What you say can change older adult brain functioning

Photo via firstlighthomecare

This week’s trivia question asked whether the way people talk to older adults can change brain functioning of an older adult. The answer is yes! A myth associated with aging is that there is, in general, rapid incline in function from childhood to adulthood to middle-age but then a rapid decline after middle age into older adulthood. Social scientists have simplistically described this as an “upside down ‘U’ shape for development.” This myth extends to communication as well.

There are typical (normative) changes that occur in an aging person’s brain functioning that may slow an older person’s response rate or processing speed during communication, but verbal ability has been found to increase and level off until very late in life (Hedden & Gabrieli, 2004). Researchers in aging and communication have determined that “age” alone cannot determine changes in communication functioning, but how people communicate across the lifespan does change during aging.

For those of us who have ever sat with a grandparent, great-grandparent, or with an older adult and listened to a story, we know that there are often side stories that do not necessarily relate directly to the initial story. There might be details that lead to other stories. Researchers have found that older adults have so much “mental clutter” that they can have difficulty staying on a singular topic and can be distracted by the other memories. Older adults may have secondary issues, such as illness or medications, that can also negatively affect their communication capabilities. These factors have led to much of the communication myths related to older adulthood. These myths, then, have also led to changes in how younger adults may speak to older adults.

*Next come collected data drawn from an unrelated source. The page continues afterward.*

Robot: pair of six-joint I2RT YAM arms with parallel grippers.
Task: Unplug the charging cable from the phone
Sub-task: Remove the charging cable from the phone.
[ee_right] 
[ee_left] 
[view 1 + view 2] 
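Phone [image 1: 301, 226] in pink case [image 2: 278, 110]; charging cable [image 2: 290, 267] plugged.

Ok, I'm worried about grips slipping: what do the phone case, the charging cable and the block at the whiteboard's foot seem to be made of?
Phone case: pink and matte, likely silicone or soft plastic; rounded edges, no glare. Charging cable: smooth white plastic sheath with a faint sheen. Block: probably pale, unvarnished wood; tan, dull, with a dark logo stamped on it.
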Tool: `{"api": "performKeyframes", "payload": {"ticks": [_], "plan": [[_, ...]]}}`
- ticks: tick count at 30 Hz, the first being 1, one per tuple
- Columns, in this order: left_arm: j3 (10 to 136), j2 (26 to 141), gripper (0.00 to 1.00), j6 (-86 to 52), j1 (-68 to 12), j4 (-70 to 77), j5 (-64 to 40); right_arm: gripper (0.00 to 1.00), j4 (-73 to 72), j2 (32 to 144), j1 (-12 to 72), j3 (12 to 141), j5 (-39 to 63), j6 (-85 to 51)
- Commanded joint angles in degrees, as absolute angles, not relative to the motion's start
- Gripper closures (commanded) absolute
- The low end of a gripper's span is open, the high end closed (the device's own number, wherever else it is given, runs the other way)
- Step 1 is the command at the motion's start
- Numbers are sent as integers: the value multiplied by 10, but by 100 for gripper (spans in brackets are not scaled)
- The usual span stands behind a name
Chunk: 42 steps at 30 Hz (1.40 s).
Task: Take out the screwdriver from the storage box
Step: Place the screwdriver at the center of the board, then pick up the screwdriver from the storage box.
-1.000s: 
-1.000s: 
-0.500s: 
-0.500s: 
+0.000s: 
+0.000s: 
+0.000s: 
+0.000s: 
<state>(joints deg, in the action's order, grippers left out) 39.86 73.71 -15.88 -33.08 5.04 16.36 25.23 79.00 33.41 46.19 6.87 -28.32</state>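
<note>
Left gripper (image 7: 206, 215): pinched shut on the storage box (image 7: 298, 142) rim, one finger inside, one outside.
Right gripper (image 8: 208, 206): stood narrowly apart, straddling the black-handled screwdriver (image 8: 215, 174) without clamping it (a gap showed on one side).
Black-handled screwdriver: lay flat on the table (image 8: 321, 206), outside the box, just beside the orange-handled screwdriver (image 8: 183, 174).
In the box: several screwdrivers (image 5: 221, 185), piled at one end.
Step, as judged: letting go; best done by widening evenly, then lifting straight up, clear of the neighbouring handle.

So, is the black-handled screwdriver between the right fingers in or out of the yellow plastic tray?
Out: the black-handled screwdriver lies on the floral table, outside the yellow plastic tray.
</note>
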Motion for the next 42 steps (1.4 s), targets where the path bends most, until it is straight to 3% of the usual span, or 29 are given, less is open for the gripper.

The communication predicament model of aging posits that younger adults see older adults as having mental incapacity that leads younger adults to speak in simplified terms (Ryan, Hummert, & Boich,1995). A result of this predicament model is something called “elderspeak.” Elderspeak is a type of communication style directed at older adults that is similar to how we speak to children. While many terms used are considered terms of endearment (e.g., cute, sweetie, honey), when used as a way to “talk-down” to an older adult or to minimize broader communication by using such terms has been shown to change older adult brain functioning negatively. The reason behind this is that older adult brains still require opportunities for complex thought and reasoning. Communication allows the brain muscle to flex, keeping it strong as time goes on.

So while discussions with some older adults may seem to go down multiple paths or lose direction altogether, continuing to discuss these multiple paths helps the older adult’s brain functioning. Disengaging from conversation or using elderspeak can negatively impact the older person’s brain functioning.

Thank you to those participating in this week’s #AgeTrivia. We will have a new question next week.

References:

Hedden, T., & Gabrieli, J.D.E. (2004). Insights into the ageing mind: A view from cognitive neuroscience. Nature Reviews Neuroscience, 5, 87-96.

Ryan, E.B., Hummert, M.L., & Boich, L.H. (1995). Communication predicaments of aging: Patronizing behavior toward older adults. Journal of Language and Social Psychology, 14, 144-166.